One of the biggest failures of the preceding Bush Administration was in its dealings with Saudi Arabia, not only involving energy policy, but in its dealings with the Saudi regime regarding the threat of radical Islam. However, it is too easy to push all the blame off on Bush. He only failed to deal adequately with the threat. He did not create it. He only inherited the same viper that a host of preceding presidents nurtured at their breasts for decades. Now, the head of the snake knows that one day soon, the axe might fall and sever his head. When it happens, there is little he can do about it, but for now, he can desperately try to spew his venom in the desperate hopes of holding off the inevitable.
It really takes some degree of hubris for the Saudi Oil Minister to lecture to an American audience on the need to keep investments in oil up to sustainable levels. These people have had us in a grip or iron for going on four decades, and for six have built up a level of wealth and influence that would be the ency of Croesus. In return for our dependence on Saudi oil, our money has gone to fund radical Islamic schools-madrassas-that have taught hatred of America and the West in general, and have otherwise supported a terrorist network that ultimately led to the 9/11 attacks. While the Saudi elites have otherwise engaged in luxurious lifestyles and profligate spending, they have kept their people's standard of living down to where the Saudi people are easy prey to the radical imams who seem to command their allegiance in ever-growing numbers. Despite this, we have reciprocated by selling advanced weapons technologies to the Saudi regime, in large part to supposedly protect them from these same fundamentalists.

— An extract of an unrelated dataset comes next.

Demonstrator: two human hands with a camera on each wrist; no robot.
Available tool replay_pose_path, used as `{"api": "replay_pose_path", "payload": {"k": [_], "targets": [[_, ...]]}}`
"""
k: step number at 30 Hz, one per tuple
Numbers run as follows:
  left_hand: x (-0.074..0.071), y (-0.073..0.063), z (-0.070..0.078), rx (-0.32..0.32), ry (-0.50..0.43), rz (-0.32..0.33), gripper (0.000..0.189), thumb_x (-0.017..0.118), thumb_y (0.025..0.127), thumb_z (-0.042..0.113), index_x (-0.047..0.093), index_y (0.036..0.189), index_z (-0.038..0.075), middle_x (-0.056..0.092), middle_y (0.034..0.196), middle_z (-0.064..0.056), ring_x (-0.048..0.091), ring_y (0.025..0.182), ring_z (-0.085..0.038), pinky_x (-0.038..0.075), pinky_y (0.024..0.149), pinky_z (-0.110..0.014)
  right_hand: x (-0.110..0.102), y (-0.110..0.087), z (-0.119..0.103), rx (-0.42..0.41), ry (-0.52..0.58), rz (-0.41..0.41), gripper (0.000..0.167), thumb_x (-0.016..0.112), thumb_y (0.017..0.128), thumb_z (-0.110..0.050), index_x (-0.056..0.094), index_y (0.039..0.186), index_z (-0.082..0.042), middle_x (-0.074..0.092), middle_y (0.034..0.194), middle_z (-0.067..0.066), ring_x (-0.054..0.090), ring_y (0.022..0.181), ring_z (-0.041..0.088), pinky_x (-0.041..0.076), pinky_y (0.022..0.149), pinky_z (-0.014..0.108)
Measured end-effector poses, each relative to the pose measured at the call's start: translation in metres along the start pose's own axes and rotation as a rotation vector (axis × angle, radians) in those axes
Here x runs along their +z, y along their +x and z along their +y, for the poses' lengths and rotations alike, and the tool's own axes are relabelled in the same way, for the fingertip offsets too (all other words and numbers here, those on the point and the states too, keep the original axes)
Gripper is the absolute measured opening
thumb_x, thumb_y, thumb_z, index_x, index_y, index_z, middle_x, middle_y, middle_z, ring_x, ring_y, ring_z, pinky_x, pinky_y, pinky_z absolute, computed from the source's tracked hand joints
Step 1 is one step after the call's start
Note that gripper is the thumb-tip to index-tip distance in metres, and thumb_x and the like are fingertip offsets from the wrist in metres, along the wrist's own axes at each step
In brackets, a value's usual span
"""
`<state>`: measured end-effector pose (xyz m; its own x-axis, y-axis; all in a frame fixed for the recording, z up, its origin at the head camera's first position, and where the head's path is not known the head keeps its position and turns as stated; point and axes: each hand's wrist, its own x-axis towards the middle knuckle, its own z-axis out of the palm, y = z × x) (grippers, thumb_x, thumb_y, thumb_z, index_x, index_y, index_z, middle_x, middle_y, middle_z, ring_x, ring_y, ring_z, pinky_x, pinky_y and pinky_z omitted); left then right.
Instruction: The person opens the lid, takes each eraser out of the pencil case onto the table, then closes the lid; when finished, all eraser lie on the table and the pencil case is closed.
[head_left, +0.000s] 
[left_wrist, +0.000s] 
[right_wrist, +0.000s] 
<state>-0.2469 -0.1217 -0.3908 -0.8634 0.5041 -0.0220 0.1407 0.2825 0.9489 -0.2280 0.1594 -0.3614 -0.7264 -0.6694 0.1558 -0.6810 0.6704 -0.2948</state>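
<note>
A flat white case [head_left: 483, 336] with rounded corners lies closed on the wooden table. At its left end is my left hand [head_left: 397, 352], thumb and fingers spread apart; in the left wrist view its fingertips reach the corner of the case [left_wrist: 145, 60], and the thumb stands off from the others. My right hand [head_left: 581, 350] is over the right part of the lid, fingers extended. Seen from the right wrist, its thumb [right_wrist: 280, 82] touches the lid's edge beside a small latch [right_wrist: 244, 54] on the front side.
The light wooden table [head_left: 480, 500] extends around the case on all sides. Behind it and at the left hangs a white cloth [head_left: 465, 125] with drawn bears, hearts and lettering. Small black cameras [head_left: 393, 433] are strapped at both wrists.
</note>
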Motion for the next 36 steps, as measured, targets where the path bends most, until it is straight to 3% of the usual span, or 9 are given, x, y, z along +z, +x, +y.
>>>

Ironically, a great lot of what the Saudi Oil Minister said in his Houston speech is true. There will need to be continued and probably increased investment in oil for the next two decades, at least. Energy independence isn't going to come overnight. It goes without saying, however, that the Saudi regime is unlikely to complain about American Democratic politicians limiting oil exploration within the US or off it's coasts or, in the case of ANWAR, banning it completely.
The idea that Saudi Arabia might probably at one point in time by necessity be powered by solar energy is probably cold comfort. After all, even though that particular area is ripe for solar energy development, in market terms, they would nevertheless be just another cog in the wheel.
This is our chance now to get some degree of reasonable control over the Saudis, if we but would. The radical Islamists should all contemplate going into hiding, though I doubt they are feeling undue concern. They are probably all too aware that, under current conditions, they still have little to worry about. On the other hand, the regime might actually adjust to reality by providing some degree of advancement to the well-being of their subordinated population. It might be the one chance for the regime's long-term survival.
The most likely long-term scenario, however, is that the Saudi royal family and other wealthier members of the regime will eventually abandon the country, doubtless immigrate to Europe and America, for the most part, and leave the Arabian peninsula a veritable no-man's land, a desert fit for nothing but the annual pilgrimmage to Mecca. When they leave, they will take their untold billions of dollars in wealth with them. In fact, it is probably already to a very large degree safely deposited in various Swiss and other such accounts.
Should this potential future Saudi exodus ever finally come about, the radicals may have by that time lost any appreciable degree of power and influence as well. After all, they will have lost their major source of patronage. They and their followers will be sufficiently isolated, and the world if only for this reason will be a better place.